**Aim of the exercise:** Find the line with "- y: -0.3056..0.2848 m" in the records below. Copy it and every line after it, up to and including the line with "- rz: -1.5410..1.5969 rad".

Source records
○ ○ ○ ○ ○ ○ ○

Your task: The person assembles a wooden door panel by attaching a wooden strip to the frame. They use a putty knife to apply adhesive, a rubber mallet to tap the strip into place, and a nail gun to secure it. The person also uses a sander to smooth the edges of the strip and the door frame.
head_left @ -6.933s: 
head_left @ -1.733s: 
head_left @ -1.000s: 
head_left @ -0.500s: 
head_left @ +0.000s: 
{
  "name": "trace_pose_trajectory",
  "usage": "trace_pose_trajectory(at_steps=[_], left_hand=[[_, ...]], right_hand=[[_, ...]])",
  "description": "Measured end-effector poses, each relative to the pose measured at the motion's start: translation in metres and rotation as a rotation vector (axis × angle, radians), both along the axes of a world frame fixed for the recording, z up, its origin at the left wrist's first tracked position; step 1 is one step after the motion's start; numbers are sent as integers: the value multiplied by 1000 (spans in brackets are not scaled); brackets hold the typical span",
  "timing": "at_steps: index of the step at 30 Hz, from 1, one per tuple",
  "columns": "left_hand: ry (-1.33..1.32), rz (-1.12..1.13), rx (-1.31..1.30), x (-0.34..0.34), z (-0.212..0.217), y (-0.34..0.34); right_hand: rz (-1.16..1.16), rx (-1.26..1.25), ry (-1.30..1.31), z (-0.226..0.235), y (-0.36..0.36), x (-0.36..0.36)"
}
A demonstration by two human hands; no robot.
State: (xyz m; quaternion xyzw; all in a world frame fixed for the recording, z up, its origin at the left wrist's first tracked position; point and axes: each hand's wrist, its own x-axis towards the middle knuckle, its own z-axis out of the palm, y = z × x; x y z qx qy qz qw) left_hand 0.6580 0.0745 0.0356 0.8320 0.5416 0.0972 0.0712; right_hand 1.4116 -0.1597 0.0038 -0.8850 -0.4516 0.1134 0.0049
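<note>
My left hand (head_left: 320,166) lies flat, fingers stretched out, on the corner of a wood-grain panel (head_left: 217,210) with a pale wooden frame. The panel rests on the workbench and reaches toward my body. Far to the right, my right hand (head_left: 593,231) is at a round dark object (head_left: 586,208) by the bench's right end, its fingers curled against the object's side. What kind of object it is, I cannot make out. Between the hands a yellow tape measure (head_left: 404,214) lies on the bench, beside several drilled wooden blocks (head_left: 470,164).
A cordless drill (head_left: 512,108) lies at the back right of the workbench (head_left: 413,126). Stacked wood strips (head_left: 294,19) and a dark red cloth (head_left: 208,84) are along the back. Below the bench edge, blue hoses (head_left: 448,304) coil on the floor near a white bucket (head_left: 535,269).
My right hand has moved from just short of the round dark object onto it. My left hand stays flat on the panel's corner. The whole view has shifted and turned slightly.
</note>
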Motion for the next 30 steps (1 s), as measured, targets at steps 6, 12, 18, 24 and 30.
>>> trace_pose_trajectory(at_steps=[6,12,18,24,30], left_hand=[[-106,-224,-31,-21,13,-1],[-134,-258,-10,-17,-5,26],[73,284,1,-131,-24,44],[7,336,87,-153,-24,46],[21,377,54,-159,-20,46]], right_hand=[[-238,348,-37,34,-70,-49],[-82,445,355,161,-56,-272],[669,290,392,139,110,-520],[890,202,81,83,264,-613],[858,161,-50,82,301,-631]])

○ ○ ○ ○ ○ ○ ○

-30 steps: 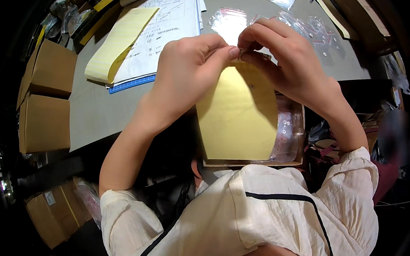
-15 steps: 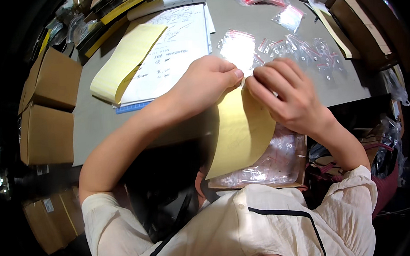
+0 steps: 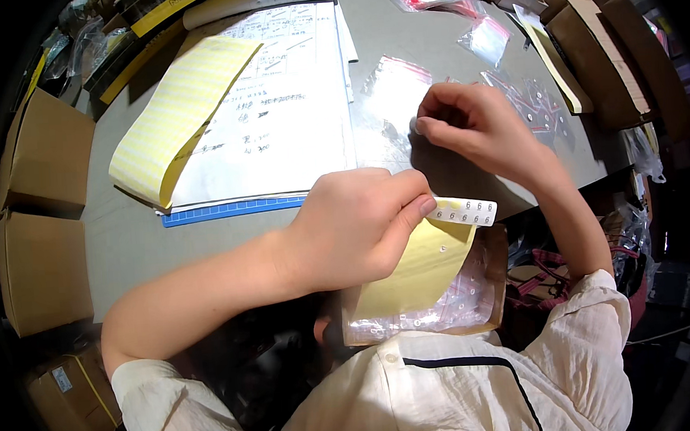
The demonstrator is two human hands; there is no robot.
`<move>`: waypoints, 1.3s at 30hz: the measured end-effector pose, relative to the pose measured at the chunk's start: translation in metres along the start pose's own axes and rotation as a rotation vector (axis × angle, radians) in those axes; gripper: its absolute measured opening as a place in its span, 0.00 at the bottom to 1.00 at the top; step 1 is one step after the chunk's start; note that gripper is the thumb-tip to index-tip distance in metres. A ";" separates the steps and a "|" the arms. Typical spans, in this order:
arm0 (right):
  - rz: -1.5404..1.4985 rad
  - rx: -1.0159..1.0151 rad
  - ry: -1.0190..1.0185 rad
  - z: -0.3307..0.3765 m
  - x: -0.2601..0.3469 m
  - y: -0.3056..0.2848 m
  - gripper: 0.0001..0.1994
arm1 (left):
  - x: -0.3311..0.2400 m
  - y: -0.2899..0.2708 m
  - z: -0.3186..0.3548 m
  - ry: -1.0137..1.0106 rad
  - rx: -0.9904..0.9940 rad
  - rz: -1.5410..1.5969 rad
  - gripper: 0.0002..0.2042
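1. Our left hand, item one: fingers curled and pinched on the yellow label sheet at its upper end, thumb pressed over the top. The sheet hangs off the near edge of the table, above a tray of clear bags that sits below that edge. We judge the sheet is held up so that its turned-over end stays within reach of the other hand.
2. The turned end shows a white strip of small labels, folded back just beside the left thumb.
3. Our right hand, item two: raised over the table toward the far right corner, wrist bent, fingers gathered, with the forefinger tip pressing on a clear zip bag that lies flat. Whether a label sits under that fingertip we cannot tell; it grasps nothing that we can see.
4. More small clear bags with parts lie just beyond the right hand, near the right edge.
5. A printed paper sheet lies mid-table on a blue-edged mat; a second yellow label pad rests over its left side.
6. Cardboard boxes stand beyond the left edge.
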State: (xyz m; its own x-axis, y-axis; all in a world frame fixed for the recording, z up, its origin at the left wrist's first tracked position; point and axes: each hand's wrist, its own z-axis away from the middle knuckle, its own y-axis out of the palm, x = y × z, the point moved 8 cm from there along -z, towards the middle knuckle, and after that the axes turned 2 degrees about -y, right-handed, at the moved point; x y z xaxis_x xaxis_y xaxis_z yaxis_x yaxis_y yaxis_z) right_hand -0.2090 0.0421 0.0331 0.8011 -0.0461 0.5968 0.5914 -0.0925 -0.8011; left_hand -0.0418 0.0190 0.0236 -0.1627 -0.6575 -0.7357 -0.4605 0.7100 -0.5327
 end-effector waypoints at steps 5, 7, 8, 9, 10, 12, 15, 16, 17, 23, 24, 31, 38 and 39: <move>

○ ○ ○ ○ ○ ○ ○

**Answer space:**
  - y: -0.3056..0.2848 m
  - gripper: 0.0001..0.1994
arm1 (left):
  - x: -0.3311..0.2400 m
  - y: -0.2899..0.2708 m
  - z: -0.3186..0.3548 m
  - ry: -1.0137..1.0106 rad
  - rx: -0.9904..0.9940 rad
  - rz: -1.5410..1.5969 rad

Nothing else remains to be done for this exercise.